Last week he attacked Anthony Fauci, the leading US infectious disease expert, for recommending that Americans wear masks. “Fauci lied about masks in March,” Mr Rubio tweeted — a reference to Mr Fauci’s then concerns about distributing scarce hospital-grade masks to the public. “Many in elite bubbles believe the American public doesn’t know ‘what’s good for them’, so they need to be tricked into ‘doing the right thing’.”

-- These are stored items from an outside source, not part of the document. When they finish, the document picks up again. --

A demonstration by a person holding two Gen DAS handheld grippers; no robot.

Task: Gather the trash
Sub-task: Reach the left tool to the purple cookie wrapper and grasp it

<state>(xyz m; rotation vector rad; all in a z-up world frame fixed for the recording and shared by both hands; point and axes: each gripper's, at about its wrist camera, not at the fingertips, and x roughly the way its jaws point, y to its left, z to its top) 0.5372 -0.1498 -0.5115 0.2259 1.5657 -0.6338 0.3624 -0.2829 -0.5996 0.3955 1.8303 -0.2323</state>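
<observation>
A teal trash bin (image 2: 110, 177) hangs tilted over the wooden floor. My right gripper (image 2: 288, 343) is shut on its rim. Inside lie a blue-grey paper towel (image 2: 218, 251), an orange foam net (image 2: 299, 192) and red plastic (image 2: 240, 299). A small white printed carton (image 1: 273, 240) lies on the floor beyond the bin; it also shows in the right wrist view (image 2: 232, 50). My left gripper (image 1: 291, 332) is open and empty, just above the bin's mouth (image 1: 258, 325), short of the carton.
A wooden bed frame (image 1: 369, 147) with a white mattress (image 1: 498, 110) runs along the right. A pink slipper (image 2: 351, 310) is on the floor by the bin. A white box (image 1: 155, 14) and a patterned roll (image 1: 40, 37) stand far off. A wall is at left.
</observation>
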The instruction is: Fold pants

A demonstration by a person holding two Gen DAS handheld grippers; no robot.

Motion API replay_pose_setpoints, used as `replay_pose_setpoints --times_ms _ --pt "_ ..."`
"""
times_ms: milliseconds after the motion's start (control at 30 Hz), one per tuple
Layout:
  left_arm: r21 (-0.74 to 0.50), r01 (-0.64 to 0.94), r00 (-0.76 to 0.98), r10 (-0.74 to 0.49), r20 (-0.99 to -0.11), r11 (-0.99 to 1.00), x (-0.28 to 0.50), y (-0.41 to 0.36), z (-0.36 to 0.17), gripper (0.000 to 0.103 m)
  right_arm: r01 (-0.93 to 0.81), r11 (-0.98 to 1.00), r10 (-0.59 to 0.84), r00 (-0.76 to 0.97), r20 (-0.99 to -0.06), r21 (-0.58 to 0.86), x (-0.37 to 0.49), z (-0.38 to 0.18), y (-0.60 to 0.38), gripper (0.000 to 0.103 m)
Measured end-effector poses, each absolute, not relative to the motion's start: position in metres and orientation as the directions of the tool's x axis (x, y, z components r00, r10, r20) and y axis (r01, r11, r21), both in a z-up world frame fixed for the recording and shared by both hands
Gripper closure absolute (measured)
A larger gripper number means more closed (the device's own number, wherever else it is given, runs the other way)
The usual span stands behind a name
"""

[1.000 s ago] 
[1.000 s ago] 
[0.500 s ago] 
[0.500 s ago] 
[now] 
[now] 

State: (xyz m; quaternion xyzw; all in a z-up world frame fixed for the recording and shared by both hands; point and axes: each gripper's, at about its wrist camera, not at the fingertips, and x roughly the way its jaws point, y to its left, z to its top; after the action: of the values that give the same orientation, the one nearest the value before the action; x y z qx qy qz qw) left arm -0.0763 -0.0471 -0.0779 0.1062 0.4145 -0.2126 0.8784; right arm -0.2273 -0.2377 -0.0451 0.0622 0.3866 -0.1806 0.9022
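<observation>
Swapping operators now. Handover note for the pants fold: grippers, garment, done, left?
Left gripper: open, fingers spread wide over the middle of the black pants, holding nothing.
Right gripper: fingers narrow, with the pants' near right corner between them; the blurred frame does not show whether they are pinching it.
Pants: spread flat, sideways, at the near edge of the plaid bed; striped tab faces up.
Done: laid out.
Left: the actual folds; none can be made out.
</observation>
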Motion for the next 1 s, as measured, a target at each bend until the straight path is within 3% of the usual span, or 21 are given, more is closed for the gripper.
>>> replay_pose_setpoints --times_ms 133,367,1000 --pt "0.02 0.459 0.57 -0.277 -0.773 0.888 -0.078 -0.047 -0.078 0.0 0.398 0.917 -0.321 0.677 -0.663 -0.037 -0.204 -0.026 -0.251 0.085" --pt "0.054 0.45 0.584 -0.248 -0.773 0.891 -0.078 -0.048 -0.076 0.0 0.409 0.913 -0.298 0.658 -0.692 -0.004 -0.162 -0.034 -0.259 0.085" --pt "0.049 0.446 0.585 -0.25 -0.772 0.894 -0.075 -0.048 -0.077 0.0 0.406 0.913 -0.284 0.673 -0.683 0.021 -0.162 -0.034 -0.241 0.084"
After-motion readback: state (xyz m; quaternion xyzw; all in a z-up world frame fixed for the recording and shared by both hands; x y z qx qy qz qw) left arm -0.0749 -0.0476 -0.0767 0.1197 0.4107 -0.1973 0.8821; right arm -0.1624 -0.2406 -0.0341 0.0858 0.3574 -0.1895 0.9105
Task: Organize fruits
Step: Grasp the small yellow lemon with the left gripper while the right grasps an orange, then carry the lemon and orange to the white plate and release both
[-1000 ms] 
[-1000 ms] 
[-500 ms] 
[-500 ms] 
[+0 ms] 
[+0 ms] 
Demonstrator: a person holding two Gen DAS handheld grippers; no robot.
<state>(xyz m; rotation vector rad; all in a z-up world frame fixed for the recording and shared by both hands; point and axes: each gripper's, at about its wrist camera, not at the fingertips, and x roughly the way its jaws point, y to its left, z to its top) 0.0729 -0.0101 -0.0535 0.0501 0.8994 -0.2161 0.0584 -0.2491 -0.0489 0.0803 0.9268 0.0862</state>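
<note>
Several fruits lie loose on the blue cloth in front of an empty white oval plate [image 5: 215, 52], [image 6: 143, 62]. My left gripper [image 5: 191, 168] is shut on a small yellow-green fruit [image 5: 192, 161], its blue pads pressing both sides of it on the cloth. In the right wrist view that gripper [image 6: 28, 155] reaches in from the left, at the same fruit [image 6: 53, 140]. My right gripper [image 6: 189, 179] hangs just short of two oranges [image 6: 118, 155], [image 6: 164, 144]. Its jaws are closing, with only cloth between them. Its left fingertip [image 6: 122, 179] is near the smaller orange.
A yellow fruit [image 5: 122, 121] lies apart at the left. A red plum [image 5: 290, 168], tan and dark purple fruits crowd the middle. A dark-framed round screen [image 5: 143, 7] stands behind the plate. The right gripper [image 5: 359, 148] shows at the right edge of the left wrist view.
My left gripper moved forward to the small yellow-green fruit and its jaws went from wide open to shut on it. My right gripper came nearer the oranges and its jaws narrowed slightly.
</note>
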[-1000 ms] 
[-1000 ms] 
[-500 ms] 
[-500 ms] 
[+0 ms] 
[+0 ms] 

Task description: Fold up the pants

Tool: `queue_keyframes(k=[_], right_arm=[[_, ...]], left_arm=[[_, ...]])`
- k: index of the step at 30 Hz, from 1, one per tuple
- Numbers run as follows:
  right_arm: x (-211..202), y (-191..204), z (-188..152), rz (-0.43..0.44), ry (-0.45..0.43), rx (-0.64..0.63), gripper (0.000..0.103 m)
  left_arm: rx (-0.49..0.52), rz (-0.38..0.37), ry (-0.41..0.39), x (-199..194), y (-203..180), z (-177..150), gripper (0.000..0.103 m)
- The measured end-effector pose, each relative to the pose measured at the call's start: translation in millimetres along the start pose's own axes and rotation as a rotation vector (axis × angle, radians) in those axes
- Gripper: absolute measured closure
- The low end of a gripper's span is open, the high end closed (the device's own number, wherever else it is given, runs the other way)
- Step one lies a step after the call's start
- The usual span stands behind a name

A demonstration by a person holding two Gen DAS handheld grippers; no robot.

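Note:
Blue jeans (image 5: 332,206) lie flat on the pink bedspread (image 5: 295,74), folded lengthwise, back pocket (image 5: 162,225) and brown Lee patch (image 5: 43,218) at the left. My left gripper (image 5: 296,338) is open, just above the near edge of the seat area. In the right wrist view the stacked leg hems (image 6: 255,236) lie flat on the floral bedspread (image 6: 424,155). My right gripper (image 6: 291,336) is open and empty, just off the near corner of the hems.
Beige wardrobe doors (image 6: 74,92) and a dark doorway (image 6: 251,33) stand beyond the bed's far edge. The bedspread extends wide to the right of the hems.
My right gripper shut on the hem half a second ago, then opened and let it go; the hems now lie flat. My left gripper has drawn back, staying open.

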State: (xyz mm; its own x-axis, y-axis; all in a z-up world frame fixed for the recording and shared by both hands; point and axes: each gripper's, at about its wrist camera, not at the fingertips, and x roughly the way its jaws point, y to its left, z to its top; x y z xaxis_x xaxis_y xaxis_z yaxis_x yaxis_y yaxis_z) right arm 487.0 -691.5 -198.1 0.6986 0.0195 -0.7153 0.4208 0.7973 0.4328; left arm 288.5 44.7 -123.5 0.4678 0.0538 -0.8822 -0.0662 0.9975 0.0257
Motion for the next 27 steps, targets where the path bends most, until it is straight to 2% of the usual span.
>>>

Other contenders, including Mr Hawley, Mr Cotton, and Mike Pompeo, the outgoing secretary of state, are striving to out-Trump each other in their rhetoric. A key tell is their recurrent use of the word “elite”. The fact that Mr Hawley attended Stanford and Yale Law School — after being educated at prep school and having taught at St Paul’s private school in London — is no obstacle. Mr Pompeo attended Harvard Law School, as did Mr Cotton and Mr Cruz, who was an undergraduate at Princeton. Ron DeSantis, Florida’s governor, and another 2024 aspirant, also went on to Harvard Law School having graduated from Yale. And so on.

The 2024 field is already crowded with people hoping to inherit Mr Trump’s mantle. But it is not clear how appealing Trumpism will be without the main act.

The 2024 election field is already crowded with people hoping to inherit President Trump’s mantle
The 2024 election field is already crowded with people hoping to inherit President Trump’s mantle © Getty Images

“These attempts to graft an intellectual veneer on to Trumpism are a little overwrought in my view,” says Mr Gallagher. “For people in my district, Trumpism is Trump — a middle finger to the status quo. I’m not sure you can separate that from the man.”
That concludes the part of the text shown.